■ Problem to work on ■
Transcribe the records word for word, beginning with the first line and ending with the line that contains "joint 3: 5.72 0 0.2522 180"; include nothing else.
** Available data follows **
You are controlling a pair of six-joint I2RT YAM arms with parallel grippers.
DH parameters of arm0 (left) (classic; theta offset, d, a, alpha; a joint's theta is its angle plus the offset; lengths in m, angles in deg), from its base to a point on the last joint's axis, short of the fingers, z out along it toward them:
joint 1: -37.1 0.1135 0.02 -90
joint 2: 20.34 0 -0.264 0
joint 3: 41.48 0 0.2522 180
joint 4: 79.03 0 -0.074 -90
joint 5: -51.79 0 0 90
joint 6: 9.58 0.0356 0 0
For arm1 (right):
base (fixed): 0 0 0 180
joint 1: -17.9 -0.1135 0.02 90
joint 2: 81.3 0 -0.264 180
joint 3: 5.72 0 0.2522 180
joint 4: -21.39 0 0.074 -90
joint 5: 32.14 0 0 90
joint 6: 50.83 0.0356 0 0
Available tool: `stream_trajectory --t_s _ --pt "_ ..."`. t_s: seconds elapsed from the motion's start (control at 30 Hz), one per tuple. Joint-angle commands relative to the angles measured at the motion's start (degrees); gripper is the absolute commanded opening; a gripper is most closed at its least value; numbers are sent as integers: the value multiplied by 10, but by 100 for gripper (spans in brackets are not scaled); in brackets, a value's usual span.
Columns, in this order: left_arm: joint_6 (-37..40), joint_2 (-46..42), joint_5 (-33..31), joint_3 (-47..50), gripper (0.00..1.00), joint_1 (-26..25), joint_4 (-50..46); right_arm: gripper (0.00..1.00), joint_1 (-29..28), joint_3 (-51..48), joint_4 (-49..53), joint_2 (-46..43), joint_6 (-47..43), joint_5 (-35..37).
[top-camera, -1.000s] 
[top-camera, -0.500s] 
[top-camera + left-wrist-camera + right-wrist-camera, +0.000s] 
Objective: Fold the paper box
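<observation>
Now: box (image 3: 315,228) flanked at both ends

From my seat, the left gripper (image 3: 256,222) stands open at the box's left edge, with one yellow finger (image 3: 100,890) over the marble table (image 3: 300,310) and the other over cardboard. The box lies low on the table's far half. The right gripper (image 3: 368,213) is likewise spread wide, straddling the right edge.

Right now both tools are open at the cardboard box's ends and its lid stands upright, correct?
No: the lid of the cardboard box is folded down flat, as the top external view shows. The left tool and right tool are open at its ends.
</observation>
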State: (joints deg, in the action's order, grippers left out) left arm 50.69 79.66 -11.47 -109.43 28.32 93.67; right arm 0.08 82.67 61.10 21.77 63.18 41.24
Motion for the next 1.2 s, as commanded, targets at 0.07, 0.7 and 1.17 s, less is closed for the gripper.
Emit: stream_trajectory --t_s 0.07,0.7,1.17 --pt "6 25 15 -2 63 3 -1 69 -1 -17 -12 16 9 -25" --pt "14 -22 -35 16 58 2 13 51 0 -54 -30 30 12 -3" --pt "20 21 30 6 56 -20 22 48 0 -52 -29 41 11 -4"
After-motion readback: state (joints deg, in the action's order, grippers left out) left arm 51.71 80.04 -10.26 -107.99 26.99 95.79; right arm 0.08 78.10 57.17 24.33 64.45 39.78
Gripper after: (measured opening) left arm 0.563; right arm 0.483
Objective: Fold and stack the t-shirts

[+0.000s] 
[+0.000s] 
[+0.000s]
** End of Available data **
■ Reply to the exercise ■
You are controlling a pair of six-joint I2RT YAM arms with parallel grippers.
DH parameters of arm0 (left) (classic; theta offset, d, a, alpha; a joint's theta is its angle plus the offset; lengths in m, angles in deg), from its base to a point on the last joint's axis, short of the fingers, z out along it toward them:
joint 1: -37.1 0.1135 0.02 -90
joint 2: 20.34 0 -0.264 0
joint 3: 41.48 0 0.2522 180
joint 4: 79.03 0 -0.074 -90
joint 5: -51.79 0 0 90
joint 6: 9.58 0.0356 0 0
For arm1 (right):
base (fixed): 0 0 0 180
joint 1: -17.9 -0.1135 0.02 90
joint 2: 81.3 0 -0.264 180
joint 3: 5.72 0 0.2522 180

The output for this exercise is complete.